Monday, July 24, 2006

It Can’t Happen Here

“Divided in Detroit: Arabs and Jews Clash Over Mideast War” reported last weekend’s Wall Street Journal. For at least one reader that headline conjured the image of grim-faced Hadassah ladies strapping on their Nikes and exercise togs and engaging in a running battle over the broad green lawns of Bloomfield Hills with similarly clad members of the Lebanese-Syrian Junior League.

It hasn’t come to that, at least not yet. According to the story, the “clash” between Detroit’s 300,000 or so Arab-Americans (the largest such community in the nation) and its 72,000 Jews (many of them “upper middle-class professionals,” the Journal observed) over the latest Israeli-Arab conflict thus far mostly consists of competing rallies, some provocative rhetoric, an exchange or two of profanities and the predictable doctoring of an Israeli flag with a swastika. Stuff like that.

“Some Jews say they are realizing, for the first time, the depths of their differences with their Arab neighbors,” reported the Journal, which noted that most of Detroit’s Arab-Americans---Lebanese, Palestinians and Iraqis---reside in Henry Ford’s old suburb of Dearborn, west of the city, while many Jews are domiciled in the northern suburbs, along with a considerable population of Iraqi Christians.

In Houston, of course, we have no such “clashes,” because, as we’re often reminded, one of our strengths hereabouts is our diversity, and, as this recent Houston Chronicle feature noted, we have a long avenue in town named Hillcroft (no hills that we can see, and no crofts anymore, either) on which you can buy a bagel from a Jew, a falafel pita from an Arab and a cowboy hat from a Mexican (this nicely written but surface-y treatment was marred by the observations of All-Purpose Pontificator and Master of the Obvious, Rice University’s Bob “You-Need-A-Quote” Stein, who cleared his throat to say of Hillcroft: “I want to say it is a microcosm.” Of the city’s varied ethnicities, that is. [ I want to say … ?])

Reading the WSJ story put us in mind of a drive we took the summer after 9/11 with the Israeli owner of an auto-repair shop, a ride that in fact culminated on Hillcroft.
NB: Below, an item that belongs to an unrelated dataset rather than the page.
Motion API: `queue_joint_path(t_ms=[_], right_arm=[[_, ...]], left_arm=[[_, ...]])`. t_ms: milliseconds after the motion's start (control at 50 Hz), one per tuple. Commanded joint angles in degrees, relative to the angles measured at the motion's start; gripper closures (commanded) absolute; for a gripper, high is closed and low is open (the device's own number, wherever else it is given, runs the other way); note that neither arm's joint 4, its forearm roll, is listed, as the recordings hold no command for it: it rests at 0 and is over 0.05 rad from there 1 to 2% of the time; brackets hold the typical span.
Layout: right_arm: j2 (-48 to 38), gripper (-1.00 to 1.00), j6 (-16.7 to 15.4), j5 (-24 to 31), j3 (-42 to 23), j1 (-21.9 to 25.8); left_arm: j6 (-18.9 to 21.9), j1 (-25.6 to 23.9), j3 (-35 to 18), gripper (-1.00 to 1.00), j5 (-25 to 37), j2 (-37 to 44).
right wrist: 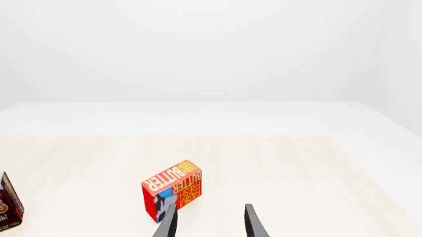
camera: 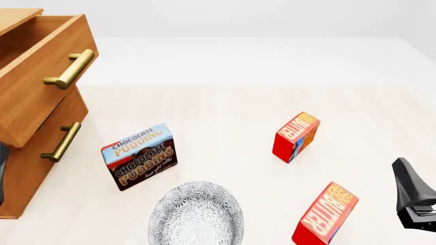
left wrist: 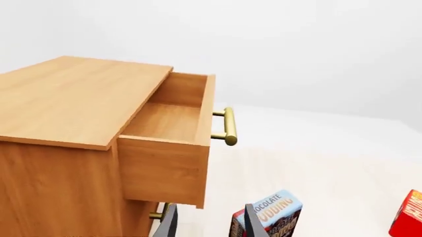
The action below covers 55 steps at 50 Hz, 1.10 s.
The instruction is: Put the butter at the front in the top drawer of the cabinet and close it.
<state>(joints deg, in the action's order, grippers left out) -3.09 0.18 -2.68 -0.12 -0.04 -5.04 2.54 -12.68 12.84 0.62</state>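
I am judging that the top drawer (camera: 38, 76) is already standing pulled out of the cabinet (left wrist: 59, 123), so the step in hand is fetching the butter (camera: 325, 214). That carton is standing on the table well away from the cabinet, out past the pudding box (camera: 140, 155) and the patterned bowl (camera: 196, 217). I am taking it for the front one because it is sitting nearer my side than the second butter (camera: 296, 137).

My right gripper (right wrist: 209, 224) is hovering with its fingers spread and nothing between them, further from the cabinet than the butter and level with it. It is aiming towards the second carton, so next it needs swinging towards the cabinet and lowering over the front carton.

My left gripper (left wrist: 211, 224) is also hanging spread and empty, close beside the cabinet, below the drawer and facing it.
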Motion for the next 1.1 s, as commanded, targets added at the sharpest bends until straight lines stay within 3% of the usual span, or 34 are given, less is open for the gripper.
queue_joint_path(t_ms=[20,160,620,640,680,700,860,1100], right_arm=[[0.95,-1.00,-0.05,0.87,0.00,0.01],[0.95,-1.00,-0.05,0.87,0.00,0.01],[0.95,-1.00,-0.05,0.87,0.00,0.01],[0.95,-1.00,-0.05,0.87,0.00,0.01],[0.95,-1.00,-0.05,0.87,0.00,0.01],[0.95,-1.00,-0.05,0.87,0.00,0.01],[0.95,-1.00,-0.05,0.87,0.00,0.01],[0.95,-1.00,-0.05,0.87,0.00,0.01]], left_arm=[[-2.65,0.25,-11.77,-1.00,14.20,-0.47],[-2.08,0.50,-17.72,-1.00,19.60,4.41],[-2.08,0.50,-17.74,-1.00,19.61,4.41],[-1.19,0.78,-29.54,-1.00,28.44,15.48],[-1.19,0.78,-29.75,-1.00,28.56,15.57],[1.78,0.29,-39.88,-1.00,36.72,22.82],[4.41,-0.75,-47.66,-1.00,41.04,28.15],[4.50,-2.88,-52.01,-1.00,44.27,34.56]])
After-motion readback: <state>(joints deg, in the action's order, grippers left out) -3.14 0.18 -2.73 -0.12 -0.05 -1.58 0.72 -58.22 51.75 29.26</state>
Our car had broken down near the Israeli’s garage, so we pushed it over there and after discussing the needed repairs the proprietor offered to drop us at our house, since he was headed over that way to eat lunch at an Arab-owned bakery and deli that was one of the businesses featured in the recent Chronicle story. He told us he drove over there to eat falafel at least three or four times a week.*

“Isn’t that nice,” we thought, “this Israeli guy coming all the way over here everyday to break bread with his Arab brother … ”
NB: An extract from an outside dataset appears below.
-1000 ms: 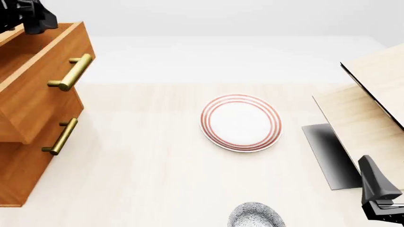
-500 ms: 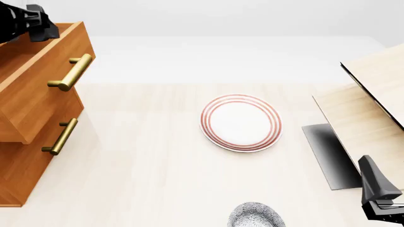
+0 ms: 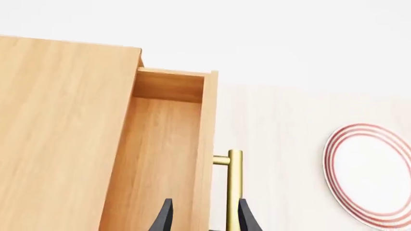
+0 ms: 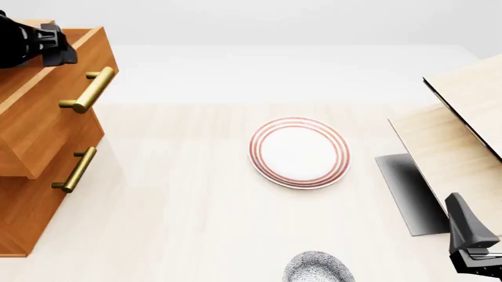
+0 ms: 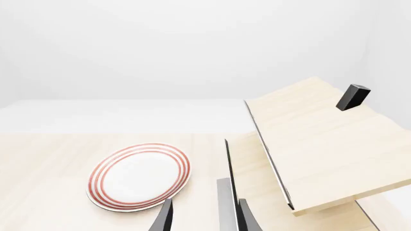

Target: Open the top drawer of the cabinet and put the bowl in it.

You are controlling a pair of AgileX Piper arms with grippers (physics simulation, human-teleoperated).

Then we got the rest of the story, unprompted: Not only was the falafel delicious, but the place was clean and the owners were Christian, unlike other Middle Eastern eateries in the vicinity that were Muslim-owned and not so clean and where the falafel apparently was not so appetizing. Warming to the topic, the gentleman went on to heatedly declare that most of Houston’s Muslim merchants were a sorry lot, dismissing them twice with a term we often hear on the fine HBO series Deadwood. He was quite insistent on the subject, and claimed there had been much “shit” spoken in the wake of 9/11 by local Muslims (none of which we had or have knowledge of, of course, not that it's outside the realm of possibility, or that we'd ever be informed of such by the local media).

After he let us off we had the same thought that occurred after we read the Wall Street Journal article: Do y’all have to bring this shit over here?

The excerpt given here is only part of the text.